# Will have Labor Ban?



## emman3535

Hi,

I am a nurse that is currently working in a construction company in Abu Dhabi as an administrative staff (secretary at the same time document controller) with a salary of 2000 AED. I am working here for 7 months now. The offer letter copy that I have does not state if it is limited or unlimited.

I recently passed the licensure examination for registered nurse and a private company wants to hire me as a home care nurse for 8000 AED.

Given the circumstances and yes I am aware of the standard labor law, can I still switch to this company and practice my profession? If there is a ban how can I lift it? Is it applicable in my situation? Please Advise. :help:


----------



## saraswat

There will be a labor ban, and to lift it there are certain requirements like minimum monthly wage (10K per month), along with educational requirements. For exact information I would suggest you get in touch with the MOL:

Ministry of Labour

They are the authority in these matters and will be able to assist you. 

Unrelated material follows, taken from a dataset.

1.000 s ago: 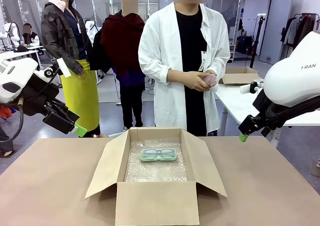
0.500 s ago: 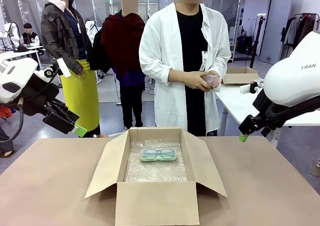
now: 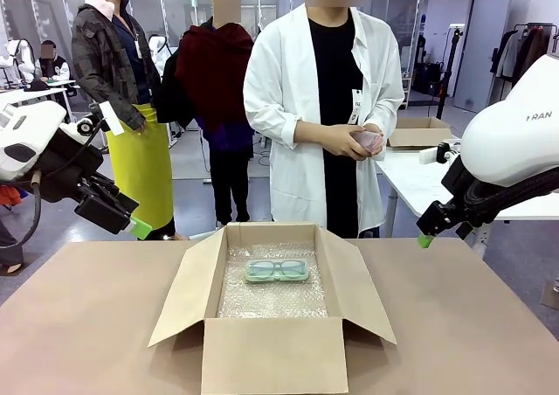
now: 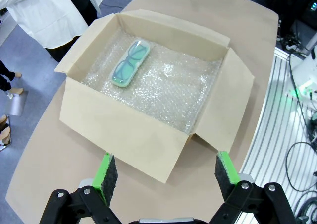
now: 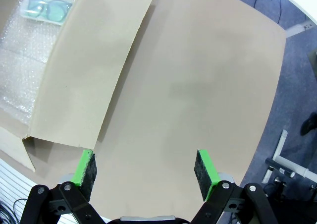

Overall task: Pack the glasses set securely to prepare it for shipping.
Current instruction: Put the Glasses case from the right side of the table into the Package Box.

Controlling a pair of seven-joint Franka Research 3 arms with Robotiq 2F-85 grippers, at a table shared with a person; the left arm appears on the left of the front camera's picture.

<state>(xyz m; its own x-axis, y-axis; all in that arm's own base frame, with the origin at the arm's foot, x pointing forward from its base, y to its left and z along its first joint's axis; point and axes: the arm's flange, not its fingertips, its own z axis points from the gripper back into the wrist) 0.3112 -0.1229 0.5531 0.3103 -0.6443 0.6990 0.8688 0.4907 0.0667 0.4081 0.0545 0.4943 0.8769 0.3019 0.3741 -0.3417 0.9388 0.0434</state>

p.s: It would be good to find out whether you have an unlimited or limited contract before contacting the MOL. Good luck.


----------



## emman3535

saraswat said:


> There will be a labor ban, and to lift it there are certain requirements like minimum monthly wage (10K per month), along with educational requirements. For exact information I would suggest you get in touch with the MOL:
> 
> 
> They are the authority in these matters and will be able to assist you.
> 
> p.s: It would be good to find out whether you have an unlimited or limited contract before contacting the MOL. Good luck.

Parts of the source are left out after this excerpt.